XOR Media

High Performance Web - Reducing Database Round Trips

Background

There are two main sources of latency in the backend of web applications: rendering (HTML templating or data serialization) and IO (database or external service calls.) Today we’ll look at the latter and more specifically focus getting rid of extraneous database round trips. The fastest query possible is one that doesn’t happen.

Before we get in to the details I’ll mention the importance of schema, but won’t spend time on it here. No single factor will affect the overall responsiveness of your application, and more specifically your ability to tune it, than an effective data(base) schema. This is something we’ll return to with detail in the future, but I bring it up now as schema issues can often limit your options.

I’ll also mention caching. In an optimal situation the things we’ll talk about will help to reduce the amount of time required to serve a result that can’t be cached or is a cache miss, but just as reducing the number of database round trips by optimizing querying helps, avoiding them altogether via caching is a big win.

A final note, I’ll discuss this topic in the context of Python (Django,) but it applies equally well in any language and ORM. I cut my teeth with Java (Hibernate) and have worked with Perl (DBIx::Class,) Ruby (Rails,) and several others since.

The N+1 Selects Problem

The most common and egregious round-trip problem is the n+1 selects problem. In it’s simplest form it involves an object with children, a one-to-many relationship. A minimal example follows.

from django.db import models


class State(models.Model):
    name = models.CharField(max_length=64)
    country = models.ForeignKey(Country, related_name='states')

    class Meta:
        ordering = ('name',)


class City(models.Model):
    name = models.CharField(max_length=64)
    state = models.ForeignKey(State, related_name='cities')

    class Meta:
        ordering = ('name',)

We have states which have zero or more cities and our use case is to print out a nested list of states and their cities.

Alaska
    Anchorage
    Fairbanks
    Willow
California
    Berkeley
    Monterey
    Palo Alto
    San Diego
    San Francisco
    Santa Cruz
Kentucky
    Albany
    Monticello
    Lexington
    Louisville
    Somerset
    Stamping Ground

The code to accomplish this looks something like:

from django.shortcuts import render_to_response
from django.template.context import RequestContext
from locations.models import State

def list_locations(request):
    data = {'states': State.objects.all()}
    return render_to_response('list_locations.html', data,
                              RequestContext(request))
...
<ul>

</ul>
...

If we run the above code to generate an HTML page and look at the database queries, using django-debug-toolbar, we’ll see a single query to list the states and then a query for each of the states to retrieve the cities.
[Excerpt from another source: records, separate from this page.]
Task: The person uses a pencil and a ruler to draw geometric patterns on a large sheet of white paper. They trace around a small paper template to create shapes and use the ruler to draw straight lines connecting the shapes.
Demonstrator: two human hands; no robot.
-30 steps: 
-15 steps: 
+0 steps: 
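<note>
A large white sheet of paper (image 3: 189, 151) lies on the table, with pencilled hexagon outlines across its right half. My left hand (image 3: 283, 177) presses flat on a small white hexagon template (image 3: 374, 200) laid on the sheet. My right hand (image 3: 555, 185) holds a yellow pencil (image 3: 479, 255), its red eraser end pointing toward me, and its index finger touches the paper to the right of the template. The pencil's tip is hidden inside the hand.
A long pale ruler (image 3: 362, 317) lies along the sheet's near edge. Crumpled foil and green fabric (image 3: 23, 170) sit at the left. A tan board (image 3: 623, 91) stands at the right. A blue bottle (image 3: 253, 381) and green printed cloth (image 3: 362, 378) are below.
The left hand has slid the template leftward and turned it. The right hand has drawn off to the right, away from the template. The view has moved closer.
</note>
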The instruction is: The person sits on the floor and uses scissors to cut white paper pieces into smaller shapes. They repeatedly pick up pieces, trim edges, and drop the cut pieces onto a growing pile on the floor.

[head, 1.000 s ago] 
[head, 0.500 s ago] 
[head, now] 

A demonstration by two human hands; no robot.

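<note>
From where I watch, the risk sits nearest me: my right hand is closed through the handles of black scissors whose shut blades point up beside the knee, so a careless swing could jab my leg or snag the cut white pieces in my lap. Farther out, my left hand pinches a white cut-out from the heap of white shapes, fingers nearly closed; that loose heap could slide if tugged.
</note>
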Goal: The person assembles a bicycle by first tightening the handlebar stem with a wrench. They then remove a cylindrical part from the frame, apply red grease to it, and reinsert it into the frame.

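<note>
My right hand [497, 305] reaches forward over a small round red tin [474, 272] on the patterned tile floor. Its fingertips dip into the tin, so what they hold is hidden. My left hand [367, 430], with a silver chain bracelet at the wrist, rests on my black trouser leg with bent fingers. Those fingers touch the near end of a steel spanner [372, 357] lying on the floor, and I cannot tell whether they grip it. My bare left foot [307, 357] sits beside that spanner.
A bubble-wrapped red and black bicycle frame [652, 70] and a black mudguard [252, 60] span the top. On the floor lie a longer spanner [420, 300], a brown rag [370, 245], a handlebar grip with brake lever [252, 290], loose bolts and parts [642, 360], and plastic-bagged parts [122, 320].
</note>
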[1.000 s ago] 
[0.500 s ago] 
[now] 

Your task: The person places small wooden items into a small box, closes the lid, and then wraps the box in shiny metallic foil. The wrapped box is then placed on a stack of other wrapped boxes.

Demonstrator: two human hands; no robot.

With 3 states that’s not a huge deal, but if it were all 50 we’d be looking at 1 query, the +1, to get the states and 50, the n, to get all of the cities.

2N+1 (no that’s not a thing)

Before we fix the N+1 queries I want to add an additional piece of information for each state, it’s country. This one will go in the other direction on a one-to-many relationship. Each state will have exactly one country.

Alaska (United States)
...
...

class Country(models.Model):
    name = models.CharField(max_length=64)

class State(models.Model):
    name = models.CharField(max_length=64)
    country = models.ForeignKey(Country, related_name='states')

...
...
<li> ()
...

If we take a look at the SQL tab of django-debug-toolbar we’ll see there are now queries happening to pull in the country object for each state. Also note that we’re retrieving the same country over and over, since it’s shared by all of the states.

2N+1 queries, not
good

Now we have a couple interesting problems to solve, conveniently one for each of Django ORM’s primary solutions.

select_related

states = State.objects.select_related('country').all()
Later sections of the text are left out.